For Sour Cream Topping

  1. Combine all ingredients in bowl until sugar dissolves. Set aside.

For Dutch Babies

  1. Preheat oven to 475.

  2. Combine all ingredients in order to your blender. by sandwiching the flour between the eggs and milk it helps it not stick to the sides. Blend until well incorporated and set aside at room temperature.

  3. In ramekins pour about 1 tsp of oil (I prefer olive as it has a higher scorch temeratutre), and a pat of butter.

  4. Put ramekins without batter into oven to preheat for about 5 minutes.

  5. Once ramekins are nice and hot, and butter slightly browned but not burnt, pour 1/4 of the batter in each ramekin. I find its about 3/4 of a cup.

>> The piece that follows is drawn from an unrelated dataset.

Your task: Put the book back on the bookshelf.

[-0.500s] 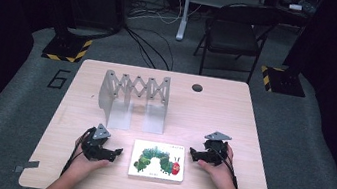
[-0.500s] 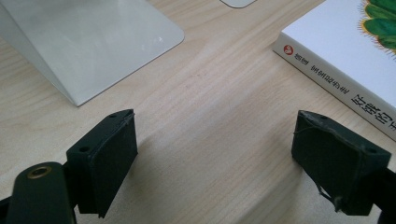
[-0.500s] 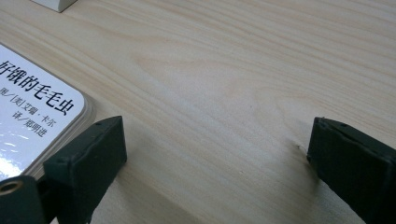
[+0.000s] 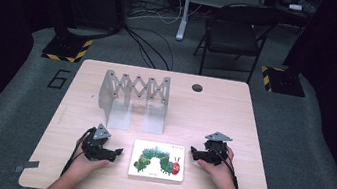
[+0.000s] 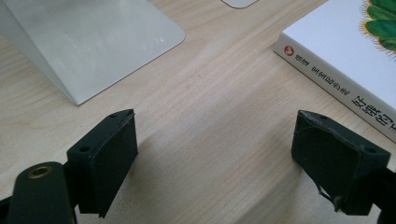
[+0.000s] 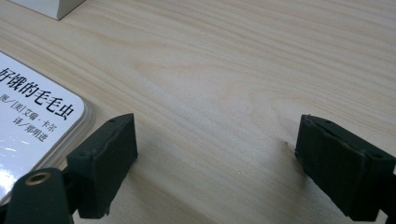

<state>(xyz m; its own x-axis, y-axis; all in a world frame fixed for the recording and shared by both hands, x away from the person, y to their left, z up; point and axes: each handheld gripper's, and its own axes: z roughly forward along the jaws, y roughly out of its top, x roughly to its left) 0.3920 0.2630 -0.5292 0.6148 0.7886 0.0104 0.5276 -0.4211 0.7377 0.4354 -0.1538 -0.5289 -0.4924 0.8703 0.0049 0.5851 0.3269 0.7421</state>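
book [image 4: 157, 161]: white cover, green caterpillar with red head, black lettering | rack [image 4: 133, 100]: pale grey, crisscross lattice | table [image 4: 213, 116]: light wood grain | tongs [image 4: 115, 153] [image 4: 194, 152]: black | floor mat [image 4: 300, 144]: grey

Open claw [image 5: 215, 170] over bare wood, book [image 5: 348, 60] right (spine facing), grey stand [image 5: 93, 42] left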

  6. Bake for 12 minutes, or until the sides have risen and the the edges are just golden brown and it has gotten puffy. Remove from oven and slide the dutch baby onto a plate with a spatula or lift out carefully with tongs

  7. Top each dutch baby with a spoonful of the rhubarb compote and a dollop of the sour cream topping. Dust with powdered sugar and a little fresh ground nutmeg if desired.

Recipe Notes

This recipe comes together quickly. Suggested order would be to make the dutch baby batter, then start cooking the compote and while it is cooking make the sour cream topping.

On the ramekins, I find that if you use any vessel that has sloped sides vs vertical ones the dutch baby climbs and puffs better. You can also cook it in one cast iron pan and cut it into slices.  If doing one large one make sure the pan is large enought that the batter isn’t too thick in bottom, and you may need to lengthen cooking time.